OPINION: As Kiwis prepare to trade their keyboards for beach towels this summer, a less festive group is gearing up for peak season – cyber scammers, the Grinches of the festive period for small to medium businesses.
In a recent survey conducted by Microsoft, it found only eight percent of small businesses had managed to evade cyber incidents. With half of NZ small businesses (SMBs) boosting their cyber budgets by more than 10 percent in the past year, it’s evident that cybersecurity has become a paramount concern, surpassing even business growth and customer retention as top priority for nearly 30 percent of all businesses.

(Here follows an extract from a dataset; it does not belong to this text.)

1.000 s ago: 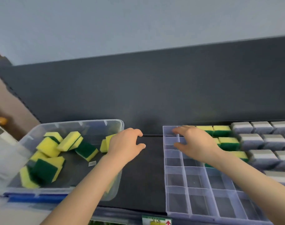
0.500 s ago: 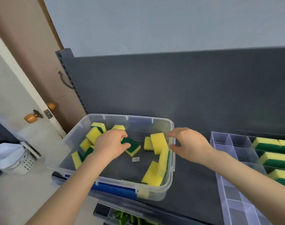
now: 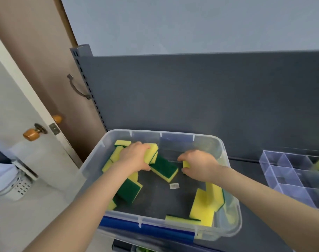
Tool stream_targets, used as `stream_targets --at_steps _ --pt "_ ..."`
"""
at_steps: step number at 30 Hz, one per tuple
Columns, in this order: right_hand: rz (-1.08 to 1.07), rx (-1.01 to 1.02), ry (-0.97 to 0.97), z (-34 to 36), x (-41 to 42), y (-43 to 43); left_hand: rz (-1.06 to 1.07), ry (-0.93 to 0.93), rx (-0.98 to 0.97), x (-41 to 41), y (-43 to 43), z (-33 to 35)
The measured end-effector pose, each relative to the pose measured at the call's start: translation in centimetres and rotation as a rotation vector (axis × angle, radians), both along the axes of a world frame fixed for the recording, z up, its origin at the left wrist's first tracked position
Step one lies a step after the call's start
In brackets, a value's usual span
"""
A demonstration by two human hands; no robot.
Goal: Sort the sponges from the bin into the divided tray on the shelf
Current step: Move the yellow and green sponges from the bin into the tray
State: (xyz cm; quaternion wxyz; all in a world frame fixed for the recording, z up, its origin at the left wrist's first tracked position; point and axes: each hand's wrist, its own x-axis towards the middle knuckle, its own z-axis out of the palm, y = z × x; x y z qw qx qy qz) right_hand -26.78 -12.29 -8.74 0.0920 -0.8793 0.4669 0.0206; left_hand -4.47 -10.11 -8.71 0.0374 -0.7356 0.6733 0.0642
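1. Inside the clear bin [image 3: 226,157], the left hand [image 3: 135,158] curls its fingers round a yellow sponge [image 3: 152,151].
2. The right hand [image 3: 199,165], also inside the bin, pinches a second sponge [image 3: 186,164].
3. The divided tray [image 3: 285,179] stands right of the bin.

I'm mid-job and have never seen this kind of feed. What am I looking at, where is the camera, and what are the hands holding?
There is no machine here. These are a person's two bare hands, filmed by one camera worn on the head, looking forward and down. A clear bin on the dark shelf holds loose yellow-and-green sponges. The left hand grips a yellow sponge at the back of the bin. The right hand curls round a second sponge, mostly hidden under its fingers. The divided tray sits to the right, apart from the bin.
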Motion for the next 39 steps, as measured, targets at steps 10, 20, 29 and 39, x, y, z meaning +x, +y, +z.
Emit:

There are several reasons why this time of year is especially risky in terms of cybersecurity. Retailers and hospitality businesses will be ramping up for the busiest time of year, hiring temporary seasonal staff who don’t always have the same familiarity with security processes (or worse, share logins), and simply seeing much higher volumes than usual. Meanwhile, other businesses will be operating on skeleton staff or closing down for the break, potentially leaving the digital back door unguarded.
Scammers and cyber criminals know exactly how to time their attacks to tie in with these kinds of events, whether it’s crafting emails that look cleverly like a Boxing Day deal or masquerading as an urgent Microsoft alert about a “cyber breach” when you’re at the beach. Especially in the age of artificial intelligence (AI), with threats evolving all the time, it’s essential to always remain vigilant about cyber threats.

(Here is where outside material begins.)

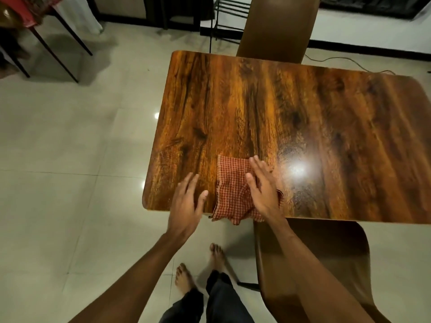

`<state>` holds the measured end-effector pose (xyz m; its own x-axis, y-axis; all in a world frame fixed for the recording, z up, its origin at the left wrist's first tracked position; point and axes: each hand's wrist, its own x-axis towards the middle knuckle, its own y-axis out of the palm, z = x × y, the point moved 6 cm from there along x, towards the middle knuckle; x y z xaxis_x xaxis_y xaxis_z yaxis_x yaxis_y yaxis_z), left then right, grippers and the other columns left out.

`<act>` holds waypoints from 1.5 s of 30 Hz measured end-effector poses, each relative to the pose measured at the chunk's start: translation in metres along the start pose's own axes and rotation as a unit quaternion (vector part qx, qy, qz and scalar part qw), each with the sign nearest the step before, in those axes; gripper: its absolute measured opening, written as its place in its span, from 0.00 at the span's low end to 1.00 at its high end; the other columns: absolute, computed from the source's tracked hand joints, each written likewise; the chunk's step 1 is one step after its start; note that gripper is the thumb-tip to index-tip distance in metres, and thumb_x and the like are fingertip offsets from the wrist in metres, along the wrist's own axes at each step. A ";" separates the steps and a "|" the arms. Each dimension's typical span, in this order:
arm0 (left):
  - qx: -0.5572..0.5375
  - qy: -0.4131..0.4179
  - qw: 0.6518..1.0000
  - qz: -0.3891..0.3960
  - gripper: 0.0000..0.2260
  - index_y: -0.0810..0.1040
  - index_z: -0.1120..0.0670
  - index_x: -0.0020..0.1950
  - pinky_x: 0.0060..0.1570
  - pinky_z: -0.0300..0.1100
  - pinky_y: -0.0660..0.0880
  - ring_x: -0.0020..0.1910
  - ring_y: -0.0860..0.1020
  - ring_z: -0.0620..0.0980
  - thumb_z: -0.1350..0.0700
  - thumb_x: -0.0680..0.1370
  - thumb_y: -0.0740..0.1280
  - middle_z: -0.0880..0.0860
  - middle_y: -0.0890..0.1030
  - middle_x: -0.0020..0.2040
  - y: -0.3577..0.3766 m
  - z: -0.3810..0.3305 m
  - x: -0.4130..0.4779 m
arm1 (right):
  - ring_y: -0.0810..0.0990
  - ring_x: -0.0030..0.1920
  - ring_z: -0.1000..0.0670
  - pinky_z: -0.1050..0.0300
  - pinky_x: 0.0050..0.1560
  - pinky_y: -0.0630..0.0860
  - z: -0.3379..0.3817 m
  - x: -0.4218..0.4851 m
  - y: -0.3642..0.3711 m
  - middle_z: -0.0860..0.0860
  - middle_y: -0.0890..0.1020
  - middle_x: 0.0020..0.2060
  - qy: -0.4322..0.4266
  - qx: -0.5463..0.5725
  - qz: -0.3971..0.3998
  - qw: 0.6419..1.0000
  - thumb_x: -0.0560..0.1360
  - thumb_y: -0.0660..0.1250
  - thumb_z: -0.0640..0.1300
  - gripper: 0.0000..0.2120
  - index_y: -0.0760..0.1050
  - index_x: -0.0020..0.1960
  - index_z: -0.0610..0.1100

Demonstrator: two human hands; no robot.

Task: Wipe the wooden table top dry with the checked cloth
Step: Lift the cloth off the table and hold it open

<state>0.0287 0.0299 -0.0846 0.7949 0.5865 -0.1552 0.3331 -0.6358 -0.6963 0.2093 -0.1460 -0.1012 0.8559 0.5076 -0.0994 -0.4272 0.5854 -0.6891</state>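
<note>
A red-and-white checked cloth (231, 192) lies flat near the front left corner of the glossy wooden table top (291, 117), its lower edge hanging slightly over the table's front edge. My right hand (263, 190) rests on the cloth's right part, fingers spread flat, covering that side. My left hand (186, 203) hovers at the table's front edge just left of the cloth, fingers apart and holding nothing. A bright lamp reflection shines on the wood to the right of my right hand.
A brown chair (314, 264) stands tucked at the table's near side, under my right forearm. Another brown chair (277, 26) stands at the far side. My bare feet (200, 266) are on the pale tiled floor. A dark-legged table (58, 40) is at the far left.
</note>
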 end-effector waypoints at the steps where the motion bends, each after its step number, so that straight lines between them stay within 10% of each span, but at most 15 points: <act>1: 0.014 -0.007 1.000 0.013 0.27 0.62 0.51 0.80 0.77 0.52 0.57 0.80 0.58 0.53 0.43 0.84 0.58 0.52 0.61 0.81 0.011 -0.008 0.004 | 0.56 0.83 0.51 0.41 0.82 0.52 -0.005 -0.004 -0.013 0.55 0.61 0.82 0.022 -0.003 -0.053 0.998 0.86 0.60 0.53 0.26 0.62 0.82 0.53; 9: -0.005 -0.169 0.984 0.049 0.31 0.63 0.57 0.77 0.74 0.55 0.65 0.75 0.66 0.59 0.46 0.79 0.68 0.58 0.68 0.75 0.073 -0.052 0.033 | 0.60 0.80 0.36 0.38 0.80 0.54 -0.055 -0.025 -0.027 0.38 0.66 0.78 0.217 -0.113 -0.029 0.969 0.79 0.71 0.49 0.38 0.58 0.82 0.42; 14: -0.142 -0.293 0.945 0.029 0.14 0.79 0.60 0.61 0.54 0.48 0.77 0.59 0.80 0.58 0.54 0.78 0.72 0.57 0.82 0.60 0.082 -0.053 0.052 | 0.79 0.64 0.43 0.40 0.69 0.75 -0.058 -0.003 -0.027 0.46 0.82 0.61 0.297 0.097 -0.087 0.946 0.74 0.75 0.38 0.20 0.77 0.64 0.42; 29: -0.392 -0.195 0.898 -0.043 0.17 0.72 0.53 0.71 0.58 0.46 0.79 0.67 0.76 0.57 0.56 0.82 0.65 0.54 0.77 0.67 -0.107 0.016 0.114 | 0.83 0.60 0.46 0.53 0.53 0.81 0.101 0.090 -0.009 0.52 0.87 0.53 0.165 0.377 0.058 0.909 0.82 0.65 0.33 0.10 0.79 0.56 0.46; 33: -0.418 -0.156 0.894 -0.045 0.17 0.72 0.51 0.71 0.58 0.59 0.80 0.63 0.79 0.58 0.58 0.83 0.64 0.56 0.79 0.66 -0.171 0.045 0.139 | 0.83 0.63 0.43 0.51 0.56 0.79 0.162 0.121 0.022 0.47 0.87 0.57 0.156 0.404 0.088 0.897 0.81 0.67 0.32 0.13 0.80 0.61 0.45; 39: -0.426 -0.100 0.899 -0.032 0.15 0.73 0.41 0.66 0.39 0.44 0.82 0.51 0.85 0.46 0.59 0.83 0.64 0.46 0.86 0.52 -0.279 0.090 0.189 | 0.79 0.67 0.43 0.32 0.70 0.72 0.264 0.163 0.078 0.47 0.86 0.61 0.154 0.386 0.121 0.901 0.80 0.67 0.32 0.21 0.78 0.69 0.49; 45: -0.425 -0.072 0.902 -0.024 0.17 0.73 0.44 0.68 0.41 0.38 0.81 0.48 0.85 0.42 0.61 0.82 0.64 0.45 0.87 0.48 -0.352 0.122 0.251 | 0.80 0.67 0.47 0.44 0.73 0.73 0.340 0.212 0.120 0.48 0.83 0.65 0.144 0.383 0.097 0.907 0.83 0.63 0.32 0.20 0.74 0.73 0.42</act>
<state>0.0491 0.4627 0.0362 0.7154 0.6442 -0.2706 0.6827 -0.7269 0.0745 0.2405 0.2471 0.0392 0.7368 0.5260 -0.4247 -0.5604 0.8266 0.0517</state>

So, what can Kiwi small and medium businesses do to help stay safe over the holiday period, and what should they look out for?
Many of the usual rules apply to SMBs as to regular consumers –
- Avoid clicking on links in emails – always check the official website of the organisation to make sure a deal or a notification is legit, especially if it wasn’t something you were expecting.
- Set up multi-factor authentication – when websites and services offer the option of receiving a code or logging into an app to verify your identity, do it. Microsoft has found that this stops 99% of password-based attacks in their tracks.
- Keep your tech up to date – When your device is asking you to update to the latest version, most of the time these updates contain security fixes which are there to plug the security holes on your device. The sooner you can update your device the sooner you are protected.
However, there are a few extra things businesses can do to ensure their cyber security processes are as robust as possible:
- Adopt the Essential Eight – New Zealand’s National Cyber Security Centre has guidelines for businesses to boost cyber resilience. Australian businesses follow a similar Essential Eight approach, which is broken down step by step. As well as MFA and regular systems updates, this includes restricting administrative privileges, restricting applications and web browsers from running certain kinds of scripts, macros or ads that can contain malicious code, and automatically backing up data. There are a lot of different recommendations under each step to help make your systems and data even better protected.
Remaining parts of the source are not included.